───── Material provided
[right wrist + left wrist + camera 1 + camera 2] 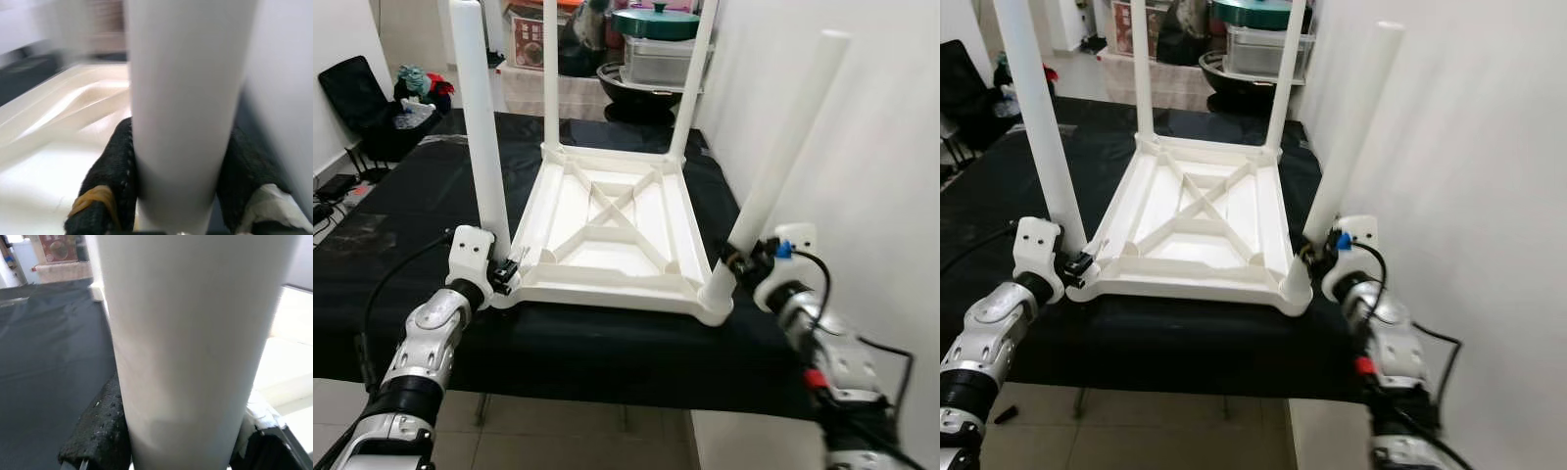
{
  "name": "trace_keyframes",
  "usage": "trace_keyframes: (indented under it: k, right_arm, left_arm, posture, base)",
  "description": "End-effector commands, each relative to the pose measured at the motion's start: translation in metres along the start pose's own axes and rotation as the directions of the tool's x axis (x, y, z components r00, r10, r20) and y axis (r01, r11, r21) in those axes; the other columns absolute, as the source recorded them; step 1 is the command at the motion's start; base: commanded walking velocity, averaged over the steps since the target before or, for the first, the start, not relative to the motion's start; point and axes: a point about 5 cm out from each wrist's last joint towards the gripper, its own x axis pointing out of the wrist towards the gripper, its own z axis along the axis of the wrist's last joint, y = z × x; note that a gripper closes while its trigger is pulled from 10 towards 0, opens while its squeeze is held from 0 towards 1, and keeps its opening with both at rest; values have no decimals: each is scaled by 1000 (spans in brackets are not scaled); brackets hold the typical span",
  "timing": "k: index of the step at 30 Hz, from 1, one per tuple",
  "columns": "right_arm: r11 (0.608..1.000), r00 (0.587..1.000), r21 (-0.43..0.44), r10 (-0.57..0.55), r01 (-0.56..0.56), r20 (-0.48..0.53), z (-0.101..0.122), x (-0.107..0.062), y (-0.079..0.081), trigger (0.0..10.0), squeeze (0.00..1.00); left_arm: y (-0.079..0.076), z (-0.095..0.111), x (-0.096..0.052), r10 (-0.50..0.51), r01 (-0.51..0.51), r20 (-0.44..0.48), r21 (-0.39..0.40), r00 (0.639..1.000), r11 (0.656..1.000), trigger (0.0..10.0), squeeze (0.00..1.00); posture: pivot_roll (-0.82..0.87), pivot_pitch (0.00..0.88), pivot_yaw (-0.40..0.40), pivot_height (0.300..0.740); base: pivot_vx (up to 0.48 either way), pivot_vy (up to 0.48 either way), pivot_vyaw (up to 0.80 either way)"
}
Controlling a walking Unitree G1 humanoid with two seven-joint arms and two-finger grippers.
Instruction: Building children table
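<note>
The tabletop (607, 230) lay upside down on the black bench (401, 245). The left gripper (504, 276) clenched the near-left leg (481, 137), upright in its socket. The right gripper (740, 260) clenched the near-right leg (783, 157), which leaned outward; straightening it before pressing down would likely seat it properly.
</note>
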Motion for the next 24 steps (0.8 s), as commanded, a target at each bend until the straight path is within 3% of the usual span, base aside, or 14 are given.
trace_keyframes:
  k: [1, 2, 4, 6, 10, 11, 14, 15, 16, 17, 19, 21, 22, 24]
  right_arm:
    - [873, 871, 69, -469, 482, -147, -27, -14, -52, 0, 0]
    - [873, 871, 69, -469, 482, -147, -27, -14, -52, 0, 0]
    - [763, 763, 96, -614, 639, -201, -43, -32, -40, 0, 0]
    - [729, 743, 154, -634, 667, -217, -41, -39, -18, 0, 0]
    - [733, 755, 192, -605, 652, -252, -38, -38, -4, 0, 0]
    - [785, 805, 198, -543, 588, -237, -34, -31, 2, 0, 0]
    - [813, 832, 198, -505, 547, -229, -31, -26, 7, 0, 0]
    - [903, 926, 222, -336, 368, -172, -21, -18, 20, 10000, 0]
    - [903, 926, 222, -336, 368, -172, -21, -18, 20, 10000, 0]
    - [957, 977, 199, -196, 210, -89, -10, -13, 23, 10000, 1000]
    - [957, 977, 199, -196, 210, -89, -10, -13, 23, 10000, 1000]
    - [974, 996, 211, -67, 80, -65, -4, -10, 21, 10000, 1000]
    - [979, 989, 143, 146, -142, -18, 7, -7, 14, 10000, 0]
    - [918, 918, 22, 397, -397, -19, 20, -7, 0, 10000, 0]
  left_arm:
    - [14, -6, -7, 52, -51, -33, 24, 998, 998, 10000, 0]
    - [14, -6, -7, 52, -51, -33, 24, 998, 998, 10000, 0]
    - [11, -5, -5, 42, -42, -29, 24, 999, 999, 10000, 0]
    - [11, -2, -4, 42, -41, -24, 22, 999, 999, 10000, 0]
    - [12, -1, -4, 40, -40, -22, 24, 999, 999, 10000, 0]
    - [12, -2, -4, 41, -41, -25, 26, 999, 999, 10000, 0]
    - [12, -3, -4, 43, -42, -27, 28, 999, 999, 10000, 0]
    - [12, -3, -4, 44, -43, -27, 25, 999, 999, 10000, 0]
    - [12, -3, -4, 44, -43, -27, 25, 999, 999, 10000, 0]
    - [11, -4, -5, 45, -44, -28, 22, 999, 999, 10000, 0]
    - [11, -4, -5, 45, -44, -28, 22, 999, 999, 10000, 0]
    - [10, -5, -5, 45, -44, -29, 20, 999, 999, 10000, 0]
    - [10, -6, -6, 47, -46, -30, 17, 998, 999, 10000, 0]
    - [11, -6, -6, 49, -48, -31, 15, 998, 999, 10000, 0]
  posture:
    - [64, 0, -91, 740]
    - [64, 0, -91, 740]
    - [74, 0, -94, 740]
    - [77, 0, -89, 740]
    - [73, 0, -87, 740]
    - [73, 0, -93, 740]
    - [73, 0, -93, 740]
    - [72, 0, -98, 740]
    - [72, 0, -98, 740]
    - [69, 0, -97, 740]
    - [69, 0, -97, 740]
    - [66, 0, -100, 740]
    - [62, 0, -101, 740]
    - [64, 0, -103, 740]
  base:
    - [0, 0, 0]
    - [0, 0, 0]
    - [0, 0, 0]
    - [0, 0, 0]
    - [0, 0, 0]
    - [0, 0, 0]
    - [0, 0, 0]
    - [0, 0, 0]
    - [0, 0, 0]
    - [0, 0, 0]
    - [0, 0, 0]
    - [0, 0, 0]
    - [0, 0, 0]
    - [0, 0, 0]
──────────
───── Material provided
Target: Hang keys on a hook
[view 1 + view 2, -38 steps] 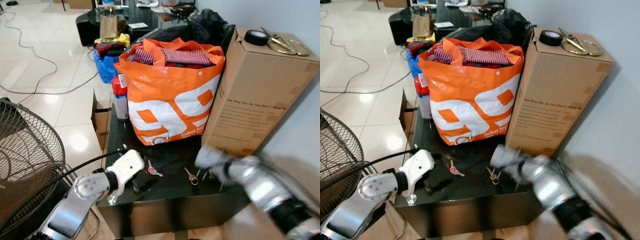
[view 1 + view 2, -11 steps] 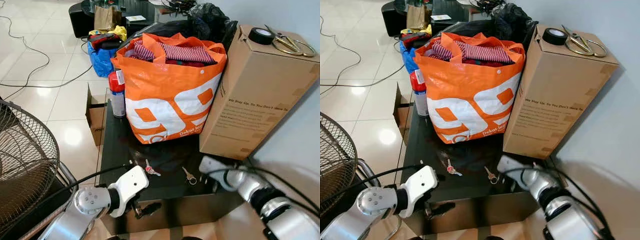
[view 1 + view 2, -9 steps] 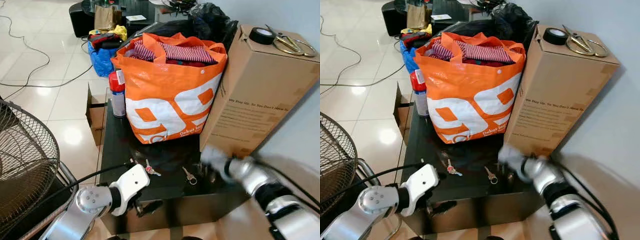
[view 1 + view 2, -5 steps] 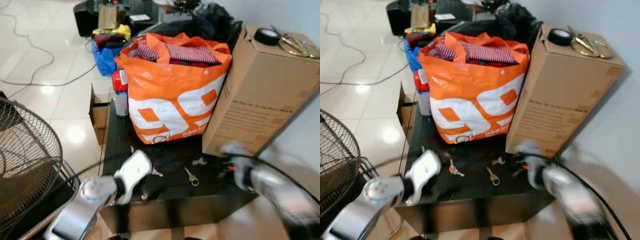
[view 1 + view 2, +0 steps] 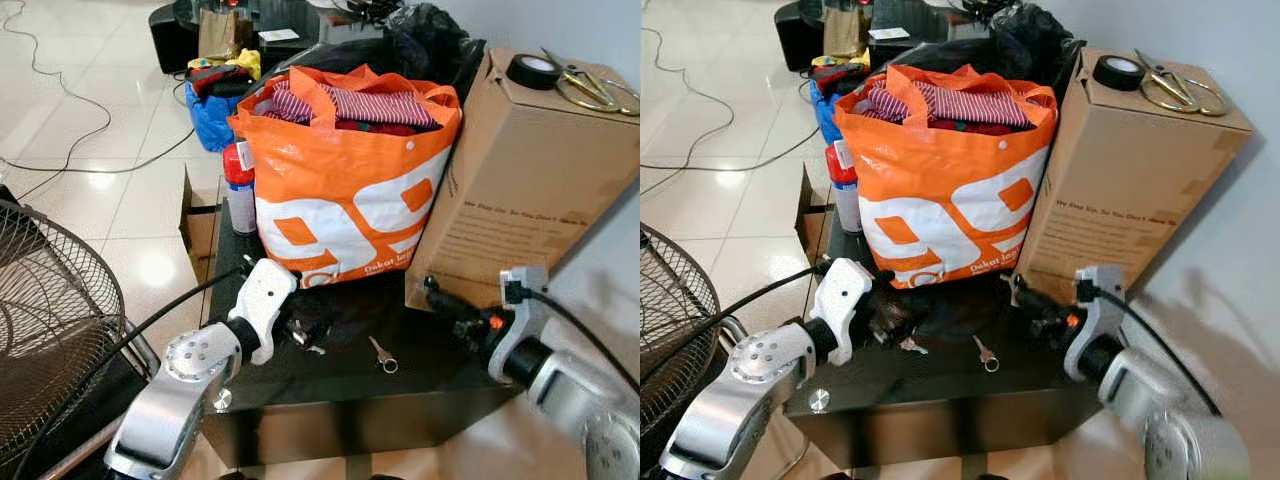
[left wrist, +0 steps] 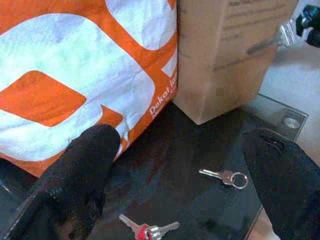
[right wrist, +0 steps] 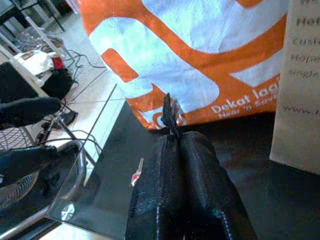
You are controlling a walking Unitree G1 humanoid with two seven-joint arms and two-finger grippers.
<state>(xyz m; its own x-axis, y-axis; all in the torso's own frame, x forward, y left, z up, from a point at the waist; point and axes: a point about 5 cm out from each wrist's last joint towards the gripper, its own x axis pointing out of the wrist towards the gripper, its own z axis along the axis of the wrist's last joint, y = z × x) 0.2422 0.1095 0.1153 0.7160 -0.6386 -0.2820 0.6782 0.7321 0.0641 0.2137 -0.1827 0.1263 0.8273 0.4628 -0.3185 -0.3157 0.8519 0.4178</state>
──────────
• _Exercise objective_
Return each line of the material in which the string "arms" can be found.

• _Answer to this problem_
Controlling a walking Unitree G1 humanoid with two seven-joint arms and two-finger grippers.
You are controlling a walking Unitree G1 humanoid with two seven-joint arms and two-finger grippers.

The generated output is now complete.